17

I have an array wrong_indexes_train which contains a list of indexes that I would like to remove from a dataframe:

[0, 63, 151, 469, 1008]

To remove these indexes, I am trying this:

df_train.drop(wrong_indexes_train)

However, the code fails with the error:

ValueError: labels ['OverallQual' 'GrLivArea' 'GarageCars' 'TotalBsmtSF' 'FullBath'
 'YearBuilt'] not contained in axis

Here, ['OverallQual' 'GrLivArea' 'GarageCars' 'TotalBsmtSF' 'FullBath' 'YearBuilt'] are the names of my dataframe's columns.

How could I just make the dataframe drop the entire rows of the indices that I specified?

bsky
  • 19,326
  • 49
  • 155
  • 270
  • 1
    Have a look at this. https://pandas.pydata.org/pandas-docs/stable/generated/pandas.DataFrame.drop.html "Specifying both labels and index or columns will raise a ValueError." – Samir Dec 21 '17 at 21:33

4 Answers4

21

Change it to

df_train.drop(wrong_indexes_train,axis=1)
Gabriel A
  • 1,779
  • 9
  • 12
  • 1
    Actually, it's `axis=1` because I'm removing rows, not columns, but I figured out looking at your answer. – bsky Dec 21 '17 at 21:44
  • 2
    That's what I had at first then I edited it after the documentation said otherwise. Glad I could help. axis : int or axis name Whether to drop labels from the index (0 / ‘index’) or columns (1 / ‘columns’). – Gabriel A Dec 21 '17 at 21:45
  • 4
    i thought drop(rownumber) will drop row = rownumber. axis =1 means column. What is this dropping? – Nguai al Jan 11 '19 at 04:17
  • 1
    The above seems a bit confusing; axis=1 would indeed drop columns, so axis=0 or axis='index' would be the way to drop rows. Correct approach, but need to set that parameter correctly based on the use case. – T. Shaffner Apr 27 '21 at 16:33
10

Not 100% certain what you want without a minimum-(not)working-example, but you should specify an axis parameter. df.drop returns the modified DataFrame. If you want to operate inplace, specify inplace=True.

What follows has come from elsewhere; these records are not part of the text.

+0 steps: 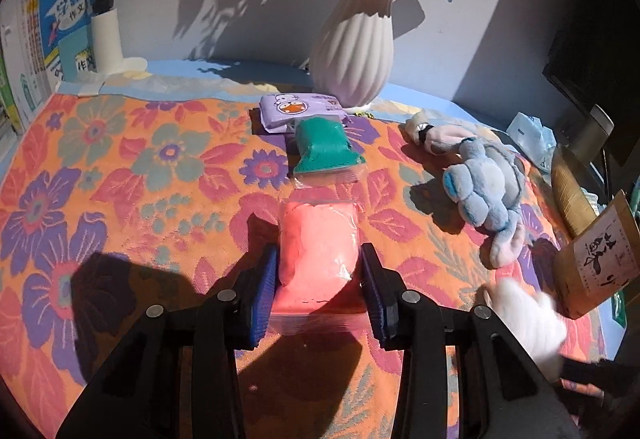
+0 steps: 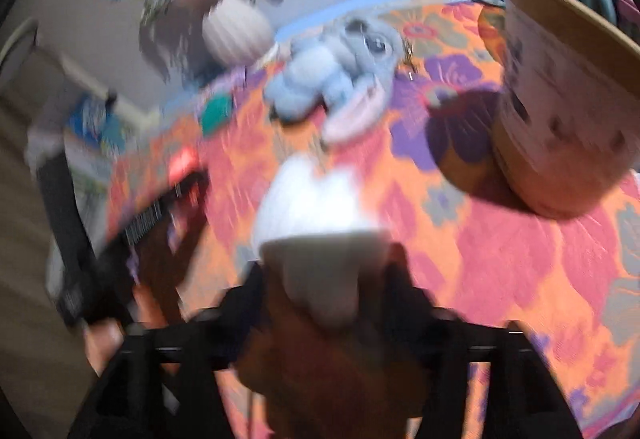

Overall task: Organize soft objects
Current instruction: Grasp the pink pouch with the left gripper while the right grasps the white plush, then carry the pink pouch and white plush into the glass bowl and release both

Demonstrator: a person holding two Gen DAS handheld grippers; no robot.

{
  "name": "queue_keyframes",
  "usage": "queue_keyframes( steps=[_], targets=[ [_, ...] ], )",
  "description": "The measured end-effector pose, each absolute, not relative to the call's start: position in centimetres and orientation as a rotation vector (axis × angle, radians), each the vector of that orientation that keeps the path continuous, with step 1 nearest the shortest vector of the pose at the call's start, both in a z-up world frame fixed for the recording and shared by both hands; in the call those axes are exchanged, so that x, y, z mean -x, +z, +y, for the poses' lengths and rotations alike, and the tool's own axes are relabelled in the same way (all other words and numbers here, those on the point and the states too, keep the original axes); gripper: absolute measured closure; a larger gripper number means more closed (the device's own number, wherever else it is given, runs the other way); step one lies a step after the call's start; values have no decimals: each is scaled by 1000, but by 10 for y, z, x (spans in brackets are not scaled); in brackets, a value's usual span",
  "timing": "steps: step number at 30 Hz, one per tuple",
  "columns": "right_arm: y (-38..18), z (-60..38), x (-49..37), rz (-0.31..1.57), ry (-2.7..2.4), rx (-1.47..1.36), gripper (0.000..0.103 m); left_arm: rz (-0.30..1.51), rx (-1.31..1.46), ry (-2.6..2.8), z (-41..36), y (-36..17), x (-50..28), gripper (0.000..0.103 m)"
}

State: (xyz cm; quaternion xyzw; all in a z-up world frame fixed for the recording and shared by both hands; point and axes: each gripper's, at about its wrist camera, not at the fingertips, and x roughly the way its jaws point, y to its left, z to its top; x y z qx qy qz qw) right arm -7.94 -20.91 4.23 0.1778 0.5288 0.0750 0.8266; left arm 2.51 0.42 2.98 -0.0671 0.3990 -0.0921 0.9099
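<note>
A pink clay bag [image 1: 318, 247] lies on the flowered cloth [image 1: 120, 179], and my left gripper [image 1: 320, 271] is shut on its near end, both blue pads pressed against its sides. Beyond it lie a green clay bag [image 1: 324, 151] and a purple wipes pack [image 1: 298, 111]. A blue-grey plush toy [image 1: 480, 191] lies to the right. In the blurred right wrist view a white fluffy ball [image 2: 316, 207] fills the gap of my right gripper [image 2: 326, 267]. The blur hides whether the pads press on it. The ball [image 1: 528, 319] also shows low right in the left wrist view.
A white ribbed vase [image 1: 352, 51] with flowers stands at the back. A brown cardboard box [image 2: 560, 111] stands open on the right edge of the cloth, the same box [image 1: 596, 263] close to the white ball. Books [image 1: 60, 31] and a lamp post [image 1: 106, 7] stand at the back left.
</note>
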Motion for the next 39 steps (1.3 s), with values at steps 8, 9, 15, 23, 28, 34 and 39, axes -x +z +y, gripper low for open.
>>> queue_keyframes(
  steps=[8, 9, 15, 23, 28, 34, 39],
  targets=[
    [35, -196, 76, 1110, 199, -26, 21, 793, 164, -199, 6, 31, -22, 66],
    [33, -190, 71, 1102, 212, 10, 21, 792, 160, -196, 5, 31, -21, 66],
    [27, -162, 50, 987, 161, 199, 21, 784, 129, -194, 1, 31, -20, 66],
    [26, -165, 43, 980, 189, 112, 42, 779, 100, -182, -1, 33, -17, 66],
    [36, -177, 54, 1005, 148, 35, 42, 783, 92, -207, -13, 38, 4, 66],
    [47, -208, 72, 1066, 117, -143, 42, 750, 63, -259, -40, 57, 38, 66],
    [66, -229, 99, 1021, 75, -208, 42, 741, 45, -330, -71, 69, 62, 66]
  ],
)
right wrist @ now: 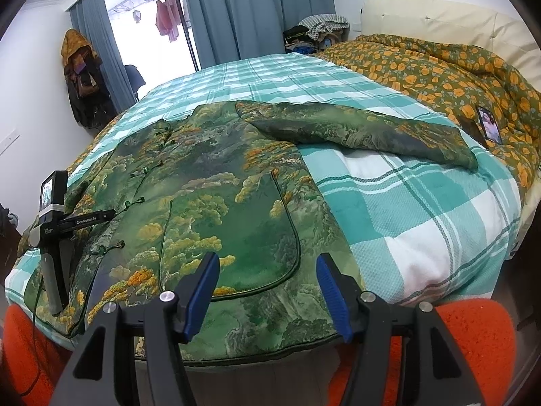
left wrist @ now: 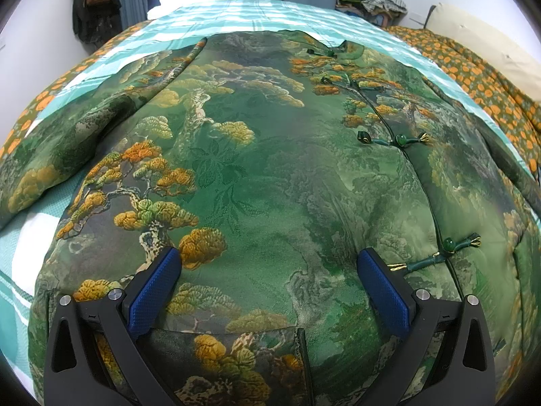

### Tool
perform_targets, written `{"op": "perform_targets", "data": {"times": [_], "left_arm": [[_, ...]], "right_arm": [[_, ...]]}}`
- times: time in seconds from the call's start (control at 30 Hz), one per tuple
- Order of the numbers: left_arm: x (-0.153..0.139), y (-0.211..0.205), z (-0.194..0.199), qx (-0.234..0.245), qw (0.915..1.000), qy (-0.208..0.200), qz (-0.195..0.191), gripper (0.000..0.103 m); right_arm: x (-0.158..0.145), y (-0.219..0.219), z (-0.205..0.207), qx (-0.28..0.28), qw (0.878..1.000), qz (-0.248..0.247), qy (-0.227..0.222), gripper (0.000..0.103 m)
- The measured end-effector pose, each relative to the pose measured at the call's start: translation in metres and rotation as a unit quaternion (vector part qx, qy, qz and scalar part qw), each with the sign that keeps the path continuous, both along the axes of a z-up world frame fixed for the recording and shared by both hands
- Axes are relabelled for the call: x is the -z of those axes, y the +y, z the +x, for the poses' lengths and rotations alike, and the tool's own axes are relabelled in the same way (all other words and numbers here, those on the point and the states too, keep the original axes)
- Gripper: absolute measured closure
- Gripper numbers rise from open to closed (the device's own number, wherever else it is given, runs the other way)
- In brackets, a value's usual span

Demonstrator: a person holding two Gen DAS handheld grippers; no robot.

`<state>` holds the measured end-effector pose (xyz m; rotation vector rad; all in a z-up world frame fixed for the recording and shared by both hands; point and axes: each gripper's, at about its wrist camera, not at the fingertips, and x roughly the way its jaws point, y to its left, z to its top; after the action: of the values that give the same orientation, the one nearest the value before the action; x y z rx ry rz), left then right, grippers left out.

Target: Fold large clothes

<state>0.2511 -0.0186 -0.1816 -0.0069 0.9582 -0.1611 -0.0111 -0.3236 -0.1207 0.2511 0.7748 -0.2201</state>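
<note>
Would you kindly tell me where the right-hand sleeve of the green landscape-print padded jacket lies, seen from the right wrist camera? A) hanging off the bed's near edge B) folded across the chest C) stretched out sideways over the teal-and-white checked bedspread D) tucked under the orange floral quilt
C: the sleeve of the green landscape-print padded jacket extends sideways, lying on the teal-and-white checked bedspread.

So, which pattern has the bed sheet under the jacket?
The bed sheet is teal and white plaid, clearest in the right wrist view.

Home bedroom, checked bed (right wrist: 422,209), floral quilt (right wrist: 439,71), blue curtains (right wrist: 250,10), padded headboard (right wrist: 439,23)
</note>
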Motion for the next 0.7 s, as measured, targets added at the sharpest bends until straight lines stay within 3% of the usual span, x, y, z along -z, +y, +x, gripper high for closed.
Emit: {"op": "perform_targets", "data": {"times": [0.7], "left_arm": [[-0.0008, 0.0003, -0.0004, -0.001, 1.0000, 0.000, 0.000, 0.000]], "right_arm": [[0.0022, 0.0000, 0.0006, -0.005, 1.000, -0.001, 0.005, 0.042]]}}
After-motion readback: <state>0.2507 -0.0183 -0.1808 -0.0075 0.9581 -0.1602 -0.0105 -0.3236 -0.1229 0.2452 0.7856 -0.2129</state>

See this for symbolic row names (index):

df = pd.DataFrame({"ones":[1,3,5],
                   "tens":[20, 40, 60]},
                  index=['barb', 'mark', 'ethan'])
df.drop(['barb', 'mark'], axis='index')

And this for numeric (default) indices:

df = pd.DataFrame({"ones":[1,3,5],
                   "tens":[20, 40, 60]})
df.drop([0,2], axis='index')
mirekphd
  • 4,799
  • 3
  • 38
  • 59
MrDrFenner
  • 1,090
  • 11
  • 19
3

Try

df_train=df_train.reset_index() 

followed by

df_train.drop(wrong_indexes_train)

My guess is df_train doesn't have a numerical index right now, rather one of the columns ['OverallQual' 'GrLivArea' 'GarageCars' 'TotalBsmtSF' 'FullBath' 'YearBuilt'] is serving as the index.

0

One can use drop DataFrame.drop for that.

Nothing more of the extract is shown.